C’est évident les charges salariales n’existent pas, en effet comment appeler charge le travail seul source de richesse ? Cependant il y a des charges dont vous ne parlez jamais, ce que de plus en plus nombreux, les syndicats, les associations d’éducations populaires, les économistes hétérodoxes appellent le "coût du capital". À côté des 200 milliards, environ, extorqués par les actionnaires, les aides diverses et variées qui se chiffrent également en dizaines de milliards, la fraude fiscale estimée à 45 milliards par an, les déserteurs fiscaux qui nous coûtent environ 80 milliards d’euros par an, les 100 milliards sur cinq ans, que vous quémandez font figure d’aumône.

Et puis, pouvez-vous me dire combien de PDG du CAC 40 payent leurs impôts en France ?

Arrêter de prendre les salariés pour des sous-développés du bulbe ! Dans notre pays, démonstration a été faite que l’on pouvait se passer des patrons. En témoignent les grandes entreprises nationales comme Renault (avant qu’on ne la transforme en société privée), les grands services publics comme EDF - GDF, la SNCF, les PTT, la Sécurité sociale qui réussit à fonctionner malgré tous les coups que lui ont portés gouvernements et patronat.

En 1977, Yvon Chotard, vice-président du CNPF exprimait dans un rapport l’hostilité viscérale du patronat à l’égard de la sécurité sociale en des termes sans équivoque (extraits de ce rapport) :

Système profondément « inadapté », machine « gigantesque », complexe, « anonyme », « irresponsable », dont le coût s’accroît plus rapidement que la richesse nationale. « Notre système de Sécurité Sociale ne peut continuer à se gonfler indéfiniment sous l’influence de mécanismes anonymes irresponsables et incontrôlés ». Structure monstrueuse dont le poids a sans doute dépassé le seuil du tolérable, « machine à annihiler la personnalité humaine », système « aberrant », système « kafkaïen ».

Si ça n’est pas de la haine, ça lui ressemble étrangement !

Si le capitalisme a permis certains développements et a accepté, contre son gré, grâce au rapport des forces favorables aux salariés et dans la confrontation avec les pays qui construisaient le socialisme, des avancées sociales. Aujourd’hui il est devenu un frein au développement humain, le seul but d’une société civilisée.

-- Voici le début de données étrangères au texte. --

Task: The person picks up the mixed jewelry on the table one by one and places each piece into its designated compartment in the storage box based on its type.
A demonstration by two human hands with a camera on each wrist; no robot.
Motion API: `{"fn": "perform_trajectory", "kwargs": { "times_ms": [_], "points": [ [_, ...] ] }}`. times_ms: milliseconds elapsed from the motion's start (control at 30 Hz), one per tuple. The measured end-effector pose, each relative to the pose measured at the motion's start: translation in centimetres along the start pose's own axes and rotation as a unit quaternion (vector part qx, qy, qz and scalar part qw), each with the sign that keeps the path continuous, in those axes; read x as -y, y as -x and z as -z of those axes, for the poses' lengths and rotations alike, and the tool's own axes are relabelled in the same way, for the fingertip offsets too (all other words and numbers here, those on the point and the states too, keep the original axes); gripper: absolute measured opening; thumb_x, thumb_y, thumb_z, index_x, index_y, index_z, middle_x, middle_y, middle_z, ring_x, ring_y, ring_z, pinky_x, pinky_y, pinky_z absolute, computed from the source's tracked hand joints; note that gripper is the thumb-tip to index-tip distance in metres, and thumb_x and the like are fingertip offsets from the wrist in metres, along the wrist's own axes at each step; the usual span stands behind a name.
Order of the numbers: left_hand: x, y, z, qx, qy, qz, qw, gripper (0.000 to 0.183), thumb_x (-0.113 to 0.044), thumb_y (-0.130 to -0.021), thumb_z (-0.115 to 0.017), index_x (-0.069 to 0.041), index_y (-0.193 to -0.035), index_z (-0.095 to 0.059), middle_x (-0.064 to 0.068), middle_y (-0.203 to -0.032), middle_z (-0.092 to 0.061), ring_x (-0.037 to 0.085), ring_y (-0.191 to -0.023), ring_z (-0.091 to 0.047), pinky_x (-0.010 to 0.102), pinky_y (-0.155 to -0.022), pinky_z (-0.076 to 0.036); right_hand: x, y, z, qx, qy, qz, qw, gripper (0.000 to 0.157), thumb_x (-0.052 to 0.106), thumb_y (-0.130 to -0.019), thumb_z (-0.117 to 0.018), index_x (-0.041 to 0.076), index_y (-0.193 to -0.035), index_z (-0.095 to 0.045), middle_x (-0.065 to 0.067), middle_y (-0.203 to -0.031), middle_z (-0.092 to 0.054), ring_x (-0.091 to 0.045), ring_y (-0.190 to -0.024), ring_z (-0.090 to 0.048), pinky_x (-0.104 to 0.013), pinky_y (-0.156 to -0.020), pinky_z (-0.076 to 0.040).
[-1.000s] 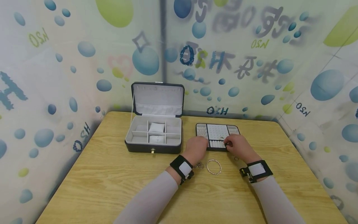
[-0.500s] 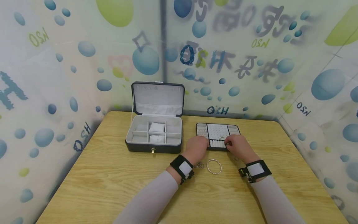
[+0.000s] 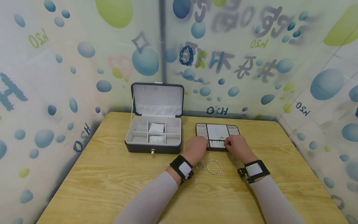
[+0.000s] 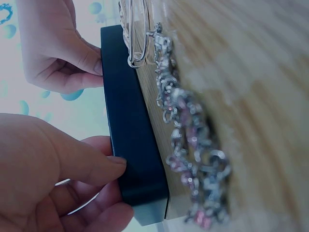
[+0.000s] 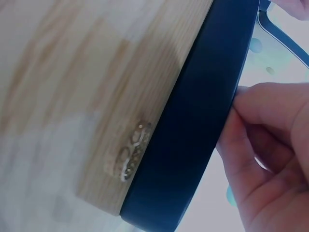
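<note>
A dark-sided jewelry tray [image 3: 218,132] with white compartments and ring rolls [image 3: 216,143] lies on the table. My left hand [image 3: 195,148] grips its front left corner, thumb [image 4: 113,166] over the edge in the left wrist view. At the right end of the ring rolls is my right hand [image 3: 239,147], thumb and index finger [image 5: 256,104] brought together; anything between them is hidden. A silver bangle [image 3: 214,167] and a chain bracelet with pink stones [image 4: 183,130] lie before the tray. A ring [image 5: 133,151] lies close to its front wall. Something small and shiny [image 3: 222,138] sits on the tray's pad.
An open jewelry box [image 3: 153,147] stands left of the tray, lid [image 3: 158,99] raised, with two white cushions [image 3: 157,128] in its middle compartments. Behind the wooden table [image 3: 112,177] rises a patterned wall [image 3: 237,102].
My right hand and wrist have shifted very slightly left, covering more of the ring on the table. The left hand and the tray keep their places.
</note>
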State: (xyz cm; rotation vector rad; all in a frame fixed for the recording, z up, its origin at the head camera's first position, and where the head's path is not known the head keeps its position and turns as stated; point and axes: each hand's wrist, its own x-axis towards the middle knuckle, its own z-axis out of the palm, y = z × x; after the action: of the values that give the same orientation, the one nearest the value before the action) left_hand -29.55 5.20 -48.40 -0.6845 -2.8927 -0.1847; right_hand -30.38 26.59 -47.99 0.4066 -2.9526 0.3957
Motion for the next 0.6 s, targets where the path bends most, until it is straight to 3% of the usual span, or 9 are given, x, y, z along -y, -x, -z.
{"fn": "perform_trajectory", "kwargs": {
  "times_ms": [367,600],
  "points": [
    [0.02,0.15,-0.15,-0.012,-0.004,-0.002,0.9999,0.023,-0.012,-0.098,-0.071,-0.023,-0.079,-0.077,-0.005,-0.081,-0.074,0.011,-0.069,-0.065,0.032,-0.050,-0.049,0.17,0.06,-0.39,-0.019,0.001,0.016,1.000,0.010,-0.002,-0.090,-0.077,0.005,-0.084,-0.079,-0.009,-0.087,-0.076,-0.021,-0.079,-0.065,-0.045,-0.078,-0.060],
    [0.00,0.12,-0.14,-0.012,0.002,0.000,0.9999,0.023,-0.012,-0.098,-0.072,-0.024,-0.079,-0.078,-0.006,-0.081,-0.074,0.011,-0.068,-0.064,0.031,-0.049,-0.048,0.24,0.04,-0.27,-0.009,-0.004,0.001,1.000,0.012,-0.002,-0.092,-0.075,0.007,-0.083,-0.077,-0.007,-0.085,-0.073,-0.020,-0.077,-0.060,-0.042,-0.074,-0.057]
  ]
}}
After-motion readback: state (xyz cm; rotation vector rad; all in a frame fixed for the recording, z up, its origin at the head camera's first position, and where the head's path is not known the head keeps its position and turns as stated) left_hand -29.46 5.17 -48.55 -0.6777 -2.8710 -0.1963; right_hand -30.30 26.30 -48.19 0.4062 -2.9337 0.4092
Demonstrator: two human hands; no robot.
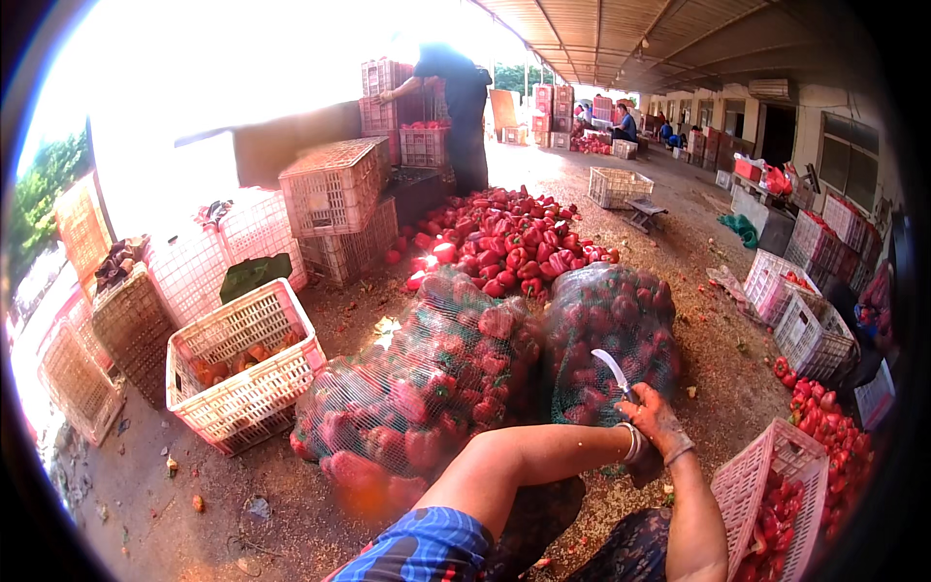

Le milliardaire américain Warren Buffett disait que « la guerre des classes existe, c’est un fait, mais c’est la mienne, la classe des riches, qui mène cette guerre, et nous sommes en train de la remporter ». Jaurès avait raison : le capitalisme c’est la guerre !

Seulement nous sommes en France et les travailleurs français sont plus cultivés que les travailleurs américains (c’est un américain qui me l’a dit) et un jour, ne vous en déplaise ils prendront le manche !

À bon entendeur salut.

Michel Cialdella, retraité, ancien de la métallurgie.

[1Chronique de Pierre Ivorra, L’Humanité du mardi 21 janvier 2014.

[2Pierre d’Olivier, "Essai sur la justice primitive", 1793.

[3"Jusqu’ici tout va bien !", Éric Verhaghe - éditions Jacob Duvernet - 2011

[4Information donnée au CE d’une entreprise grenobloise de machine-outil. L’entreprise Billaud, aujourd’hui disparue.